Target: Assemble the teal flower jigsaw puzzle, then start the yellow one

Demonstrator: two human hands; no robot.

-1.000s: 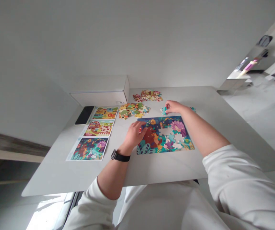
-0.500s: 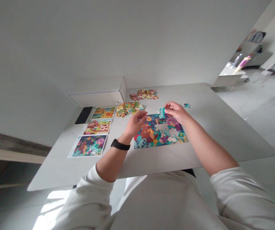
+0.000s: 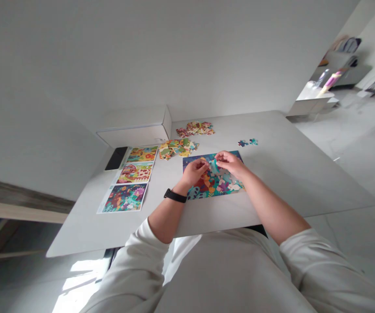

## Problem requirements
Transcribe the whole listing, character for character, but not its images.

## Written answer
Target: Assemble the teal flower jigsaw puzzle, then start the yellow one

Demonstrator: two human hands; no robot.

-1.000s: 
-0.500s: 
+0.000s: 

The required response has been given in full.